Dart memalingkan wajah dan tidak bisa membalas perempuan cerewet tersebut. Selama perjalanannya ke penjuru benua satu setengah tahun terakhir, Dart memang sangat sering menyelamatkan orang yang kehilangan tempat tinggal serta arah hidup, dan pada saat itu juga Dart juga sering membebankannya pada Proten. Karena hal itu, hampir semua orang yang pernah diselamatkan Dart kebanyakan ditinggal di panti asuhan atau tempat keagamaan tanpa bisa memperhatikan nasib seterusnya.
"Ma-Maaf ...., kamu siapanya Tuan Dart?" tanya Julia. Perempuan kucing itu menatap takut Proten, ekor dan telinganya menunjukkan apa yang dirasakannya dengan jelas.
"Hah? Anda bahkan tidak menjelaskan apa-apa padanya?" Proten menatap tajam Dart.

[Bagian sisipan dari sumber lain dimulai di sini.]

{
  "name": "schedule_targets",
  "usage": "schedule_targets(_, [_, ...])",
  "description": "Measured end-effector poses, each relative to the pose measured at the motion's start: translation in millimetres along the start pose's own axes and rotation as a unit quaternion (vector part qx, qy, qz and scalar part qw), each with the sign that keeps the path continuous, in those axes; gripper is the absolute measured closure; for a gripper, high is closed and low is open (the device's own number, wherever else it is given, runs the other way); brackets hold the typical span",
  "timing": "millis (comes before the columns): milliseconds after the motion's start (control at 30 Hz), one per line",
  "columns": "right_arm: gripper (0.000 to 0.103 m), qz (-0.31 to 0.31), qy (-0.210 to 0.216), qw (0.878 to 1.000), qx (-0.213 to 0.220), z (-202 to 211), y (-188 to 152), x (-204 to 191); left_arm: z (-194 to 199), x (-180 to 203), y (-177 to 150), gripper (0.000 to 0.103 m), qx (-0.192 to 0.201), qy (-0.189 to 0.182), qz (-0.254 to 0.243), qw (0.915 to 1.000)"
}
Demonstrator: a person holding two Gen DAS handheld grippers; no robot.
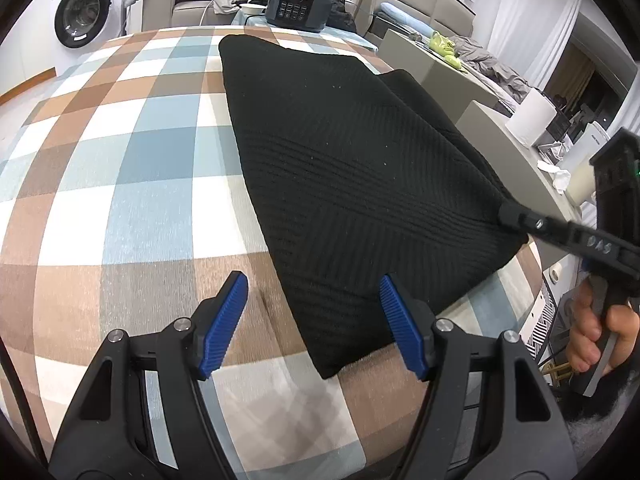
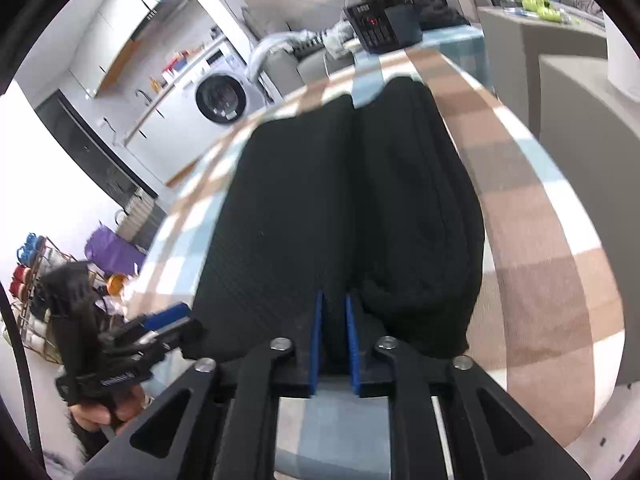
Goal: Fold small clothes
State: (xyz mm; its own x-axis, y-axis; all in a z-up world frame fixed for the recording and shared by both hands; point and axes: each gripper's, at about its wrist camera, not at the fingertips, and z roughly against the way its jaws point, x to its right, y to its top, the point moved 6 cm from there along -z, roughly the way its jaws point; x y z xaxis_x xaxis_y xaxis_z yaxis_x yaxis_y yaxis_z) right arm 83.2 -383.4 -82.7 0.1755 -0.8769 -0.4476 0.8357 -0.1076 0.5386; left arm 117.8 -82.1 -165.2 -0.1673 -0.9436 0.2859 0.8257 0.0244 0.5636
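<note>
Blue ribbed pads [image 1: 394, 322] front the left tongs [image 1: 314, 326], whose black plastic jaws stand wide apart above the table [image 1: 132, 184], gripping nothing; the right-hand pad overlaps the near edge of the black garment [image 1: 340, 168], though contact cannot be judged.

That garment is a dark knit with fine diagonal ribbing, folded into a long, thick wedge. In the left wrist view its long axis runs from the near right corner of the table away toward the far edge, where a black multicooker [image 1: 300, 0] stands. It lies flat on a checked cloth of brown, blue and white squares.

Seen from the right wrist, the garment [image 2: 288, 220] shows two lengthwise lobes side by side with a crease between them, the right one rounder and bulkier. The right tongs [image 2: 334, 320] have their jaws drawn close, nipping the near end at that crease. A hand [image 1: 592, 332] grips the handle.
</note>
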Motion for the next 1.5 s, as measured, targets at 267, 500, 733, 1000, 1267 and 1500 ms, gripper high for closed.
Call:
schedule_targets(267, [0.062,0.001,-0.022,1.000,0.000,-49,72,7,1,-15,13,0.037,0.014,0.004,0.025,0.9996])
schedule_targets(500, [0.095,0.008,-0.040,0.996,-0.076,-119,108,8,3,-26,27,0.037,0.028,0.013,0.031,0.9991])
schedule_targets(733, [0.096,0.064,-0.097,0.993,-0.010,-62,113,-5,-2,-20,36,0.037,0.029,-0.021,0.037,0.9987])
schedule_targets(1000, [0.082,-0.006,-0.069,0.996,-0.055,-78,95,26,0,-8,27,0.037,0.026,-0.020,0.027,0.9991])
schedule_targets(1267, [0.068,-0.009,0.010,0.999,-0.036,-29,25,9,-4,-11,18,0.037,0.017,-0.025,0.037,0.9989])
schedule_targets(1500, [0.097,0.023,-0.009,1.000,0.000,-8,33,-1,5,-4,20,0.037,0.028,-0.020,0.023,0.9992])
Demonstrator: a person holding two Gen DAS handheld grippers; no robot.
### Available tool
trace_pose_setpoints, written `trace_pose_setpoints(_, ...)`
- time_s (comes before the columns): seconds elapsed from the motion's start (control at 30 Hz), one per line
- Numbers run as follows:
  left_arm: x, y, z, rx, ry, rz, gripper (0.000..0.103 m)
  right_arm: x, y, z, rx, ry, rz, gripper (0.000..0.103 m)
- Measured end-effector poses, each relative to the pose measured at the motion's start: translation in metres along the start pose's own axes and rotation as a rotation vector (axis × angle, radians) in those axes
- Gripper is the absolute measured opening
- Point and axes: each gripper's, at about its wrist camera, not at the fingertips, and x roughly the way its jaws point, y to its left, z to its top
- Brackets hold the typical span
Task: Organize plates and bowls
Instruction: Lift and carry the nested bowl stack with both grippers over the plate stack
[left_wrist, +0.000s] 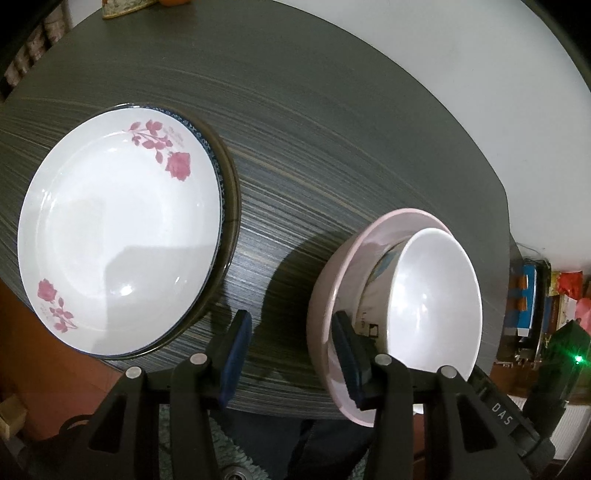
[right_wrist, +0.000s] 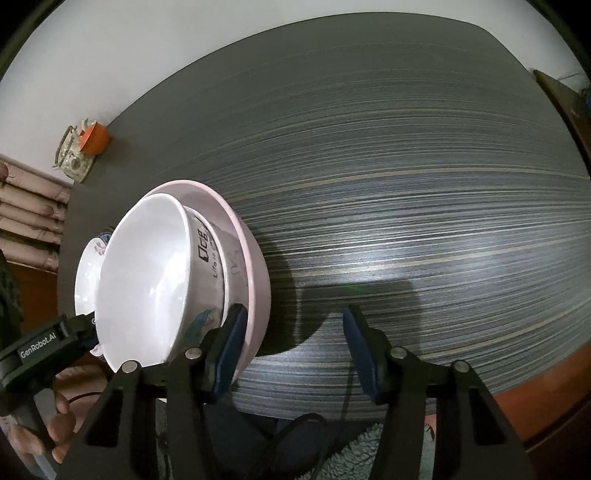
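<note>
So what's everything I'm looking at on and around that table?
rose plate: one, white with pink roses, top of a plate stack on the table's left
blue-rimmed plate: at least one, edge showing beneath the rose plate
pink bowl: one, pale pink, near the table's front edge
white bowl: one, white with printed outside, nested in the pink bowl
table: one, dark grey striped
orange cup: one, far corner, beside a patterned holder
left gripper: black, blue-padded fingers, open, one finger beside the pink bowl
right gripper: same, open, beside the pink bowl
hand: one, holding the left gripper's handle
</note>
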Motion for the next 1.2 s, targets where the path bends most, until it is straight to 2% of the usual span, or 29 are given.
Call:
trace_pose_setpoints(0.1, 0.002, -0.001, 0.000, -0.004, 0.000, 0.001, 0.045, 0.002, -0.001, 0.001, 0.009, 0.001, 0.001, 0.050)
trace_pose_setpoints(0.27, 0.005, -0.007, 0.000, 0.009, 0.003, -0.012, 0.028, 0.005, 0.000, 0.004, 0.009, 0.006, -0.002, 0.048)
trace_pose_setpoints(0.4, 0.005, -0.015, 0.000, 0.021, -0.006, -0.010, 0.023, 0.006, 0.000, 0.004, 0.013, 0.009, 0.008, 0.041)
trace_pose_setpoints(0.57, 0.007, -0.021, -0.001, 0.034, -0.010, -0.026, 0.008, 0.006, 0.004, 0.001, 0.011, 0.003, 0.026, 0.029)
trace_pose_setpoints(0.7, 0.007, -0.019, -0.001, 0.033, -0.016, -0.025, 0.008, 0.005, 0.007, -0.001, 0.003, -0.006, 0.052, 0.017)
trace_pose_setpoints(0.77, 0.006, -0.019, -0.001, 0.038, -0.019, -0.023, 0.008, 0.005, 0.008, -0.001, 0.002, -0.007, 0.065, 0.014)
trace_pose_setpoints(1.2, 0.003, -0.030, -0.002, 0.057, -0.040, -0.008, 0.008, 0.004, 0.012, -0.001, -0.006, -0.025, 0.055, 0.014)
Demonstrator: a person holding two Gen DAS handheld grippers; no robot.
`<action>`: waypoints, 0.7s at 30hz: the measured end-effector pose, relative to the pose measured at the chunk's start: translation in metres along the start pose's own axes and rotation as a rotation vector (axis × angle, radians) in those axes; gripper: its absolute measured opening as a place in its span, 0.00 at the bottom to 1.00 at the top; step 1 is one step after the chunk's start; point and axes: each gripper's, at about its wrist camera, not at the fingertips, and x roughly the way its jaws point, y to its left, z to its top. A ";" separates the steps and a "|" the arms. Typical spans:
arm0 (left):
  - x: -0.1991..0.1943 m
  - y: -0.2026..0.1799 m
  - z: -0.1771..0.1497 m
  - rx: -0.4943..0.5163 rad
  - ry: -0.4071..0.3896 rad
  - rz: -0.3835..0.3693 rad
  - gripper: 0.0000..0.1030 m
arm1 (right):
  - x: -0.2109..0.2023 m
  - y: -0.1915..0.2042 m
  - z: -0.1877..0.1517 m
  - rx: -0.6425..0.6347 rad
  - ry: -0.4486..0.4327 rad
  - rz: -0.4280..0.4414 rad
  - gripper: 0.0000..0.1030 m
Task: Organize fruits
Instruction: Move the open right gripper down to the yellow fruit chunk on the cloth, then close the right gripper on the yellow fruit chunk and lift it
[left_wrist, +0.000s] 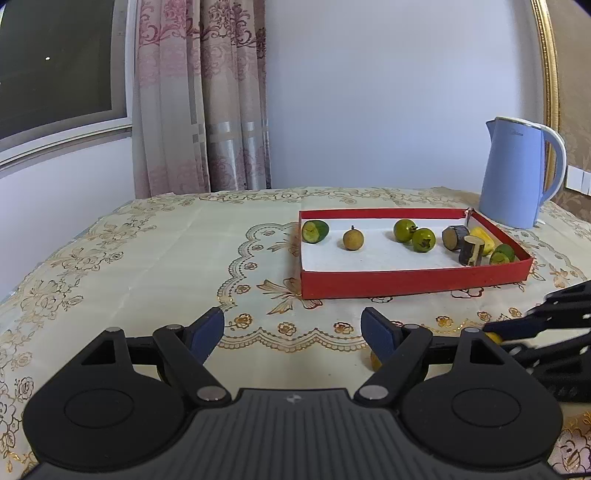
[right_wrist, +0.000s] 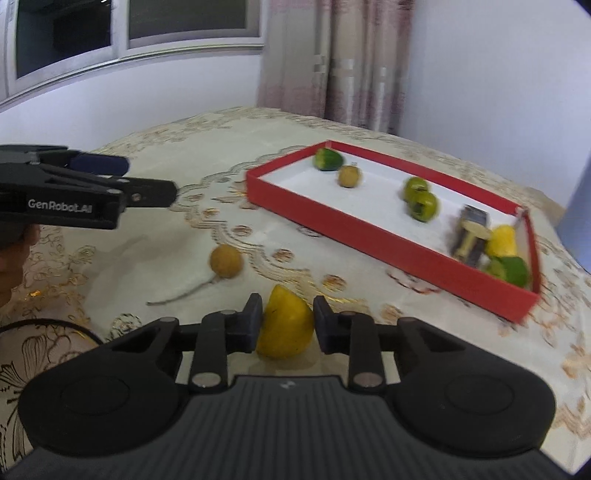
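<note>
Only right wrist view shows lemon wedge (right_wrist: 286, 326) gripped; longan (right_wrist: 226, 261) loose.

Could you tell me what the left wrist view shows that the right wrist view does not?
Only the left wrist view shows the whole blue kettle behind the red tray, and the left gripper from behind, open with nothing between its fingers. Only the right wrist view shows the right gripper shut on a yellow fruit piece, and the whole brown round fruit with its stem loose on the tablecloth. Both show the tray, its green fruits and the curtain.
</note>
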 end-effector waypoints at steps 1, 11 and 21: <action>0.000 0.000 0.000 0.002 0.000 -0.001 0.79 | -0.005 -0.007 -0.002 0.024 -0.009 -0.027 0.24; -0.003 -0.009 0.000 0.033 -0.006 -0.027 0.79 | -0.037 -0.055 -0.024 0.067 -0.019 -0.173 0.61; -0.004 -0.015 0.002 0.042 -0.001 -0.027 0.79 | -0.014 -0.026 -0.013 -0.225 0.052 -0.056 0.58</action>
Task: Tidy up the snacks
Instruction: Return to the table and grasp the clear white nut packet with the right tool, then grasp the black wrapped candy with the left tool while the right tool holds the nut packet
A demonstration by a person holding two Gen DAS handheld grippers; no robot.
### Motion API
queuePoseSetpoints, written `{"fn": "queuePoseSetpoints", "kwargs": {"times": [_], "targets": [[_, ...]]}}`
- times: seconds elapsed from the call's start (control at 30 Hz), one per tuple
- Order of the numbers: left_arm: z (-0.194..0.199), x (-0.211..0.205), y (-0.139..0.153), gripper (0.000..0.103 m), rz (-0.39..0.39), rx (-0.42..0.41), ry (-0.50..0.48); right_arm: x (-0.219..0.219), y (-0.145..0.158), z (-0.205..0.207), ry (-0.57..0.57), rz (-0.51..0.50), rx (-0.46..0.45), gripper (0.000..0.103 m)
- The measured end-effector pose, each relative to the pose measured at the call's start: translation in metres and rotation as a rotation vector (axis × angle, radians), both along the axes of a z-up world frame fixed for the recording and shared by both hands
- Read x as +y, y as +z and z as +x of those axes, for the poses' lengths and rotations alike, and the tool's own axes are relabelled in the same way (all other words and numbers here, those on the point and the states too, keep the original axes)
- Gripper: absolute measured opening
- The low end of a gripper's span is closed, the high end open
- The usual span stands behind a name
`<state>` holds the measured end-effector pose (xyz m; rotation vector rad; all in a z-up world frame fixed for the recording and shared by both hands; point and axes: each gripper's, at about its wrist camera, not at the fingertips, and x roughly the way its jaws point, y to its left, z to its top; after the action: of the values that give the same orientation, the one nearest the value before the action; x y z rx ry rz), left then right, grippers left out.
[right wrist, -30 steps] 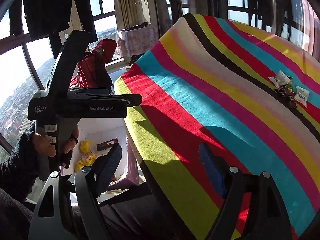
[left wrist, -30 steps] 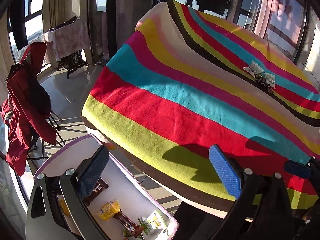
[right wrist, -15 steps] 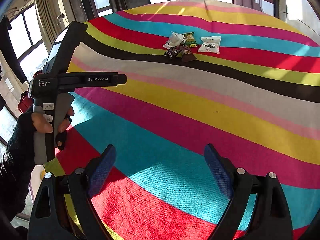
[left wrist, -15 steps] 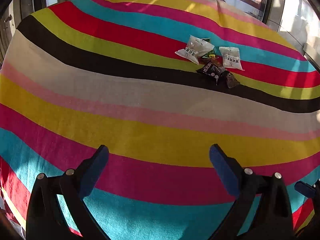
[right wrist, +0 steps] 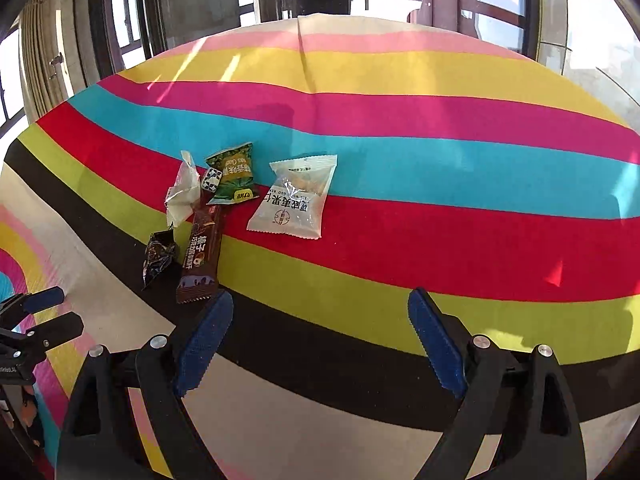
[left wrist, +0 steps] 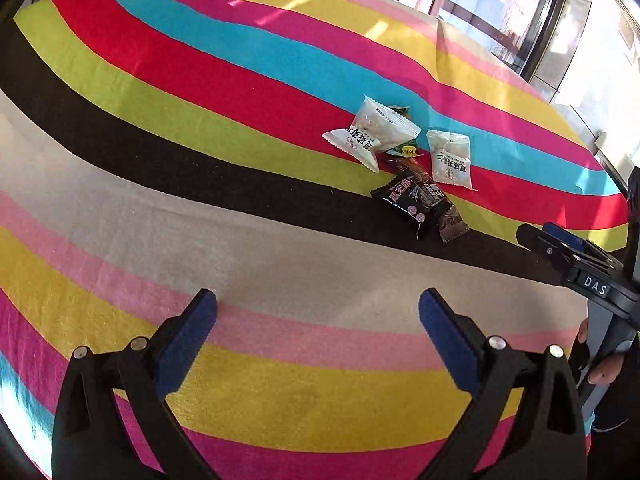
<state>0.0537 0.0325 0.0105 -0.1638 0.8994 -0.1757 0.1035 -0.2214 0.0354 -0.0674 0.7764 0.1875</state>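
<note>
**On the striped cloth: snacks clustered, both grippers empty**

At eleven o'clock from the right gripper (right wrist: 316,336), the brown bar (right wrist: 203,254) lies lengthwise, near end just beside the left fingertip. Green packet (right wrist: 233,174) and white pouch (right wrist: 294,198) lie beyond on the striped cloth (right wrist: 440,184). Left gripper (left wrist: 318,322) hovers spread wide; right likewise, holding nothing.

Open striped cloth (right wrist: 400,248) ahead of right gripper (right wrist: 320,330), brown bar (right wrist: 202,252) just beyond its left finger, white packet (right wrist: 294,200) standing apart, dark wrapper (right wrist: 158,258) and crumpled white packet (right wrist: 184,192) crowding left, left gripper (left wrist: 316,320) over bare cloth
</note>
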Motion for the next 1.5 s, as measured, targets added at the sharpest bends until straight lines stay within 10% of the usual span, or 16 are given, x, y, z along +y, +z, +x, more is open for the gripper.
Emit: {"fn": "queuePoseSetpoints", "kwargs": {"times": [0.3,0.7,0.93,1.07,1.5], "targets": [[-0.001,-0.007,-0.001,0.101,0.07,0.016,-0.008,0.027,-0.02,0.061,0.216,-0.254,0.023,0.086],[0.001,-0.014,-0.003,0.101,0.128,0.03,-0.013,0.044,-0.024,0.127,0.577,-0.35,0.018,0.086],[0.005,-0.026,-0.007,0.101,0.232,0.054,-0.019,0.038,-0.027,0.147,0.584,-0.245,0.071,0.074],[0.005,-0.025,-0.007,0.101,0.233,0.055,-0.019,0.014,-0.027,0.119,0.465,-0.143,0.078,0.019],[0.005,-0.024,-0.006,0.101,0.238,0.056,-0.019,-0.031,-0.02,-0.076,0.192,0.207,0.157,0.018]]}}
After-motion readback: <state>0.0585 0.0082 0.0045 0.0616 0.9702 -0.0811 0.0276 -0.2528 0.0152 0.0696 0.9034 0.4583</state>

"Yah ..., aku buru-buru kembali ke sini. Seperti yang kau lihat, aku bahkan tidak sempat mampir untuk ganti pakaian ...."
"Oh, begitu ...."
Proten berjalan ke dalam dan mengambil dua setel pakaian untuk perempuan dan laki-laki dari lemari. Menyerahkan pakaian tersebut kepada Dart, Proten berkata, "Kalau begitu, mandi dulu sana dan bersihkan tubuh kalian. Jangan mengotori kamar kami ...."
"Yah ..., ini kamar yan―"
"Hmm? Protes?"
"Tidak ...."
Proten langsung menutupi pintunya dengan keras. Tetapi beberapa detik kemudian, perempuan berambut putih tersebut kembali membuka pintu dan berkata, "Jangan coba-coba melakukan sesuatu padanya, Tuan Dart. Kalau anda berani, akan saya pastikan tindakan anda tertulis dalam surat laporan kepada Konferensi Keempat Negeri." Proten kembali menutupi pintu dengan keras.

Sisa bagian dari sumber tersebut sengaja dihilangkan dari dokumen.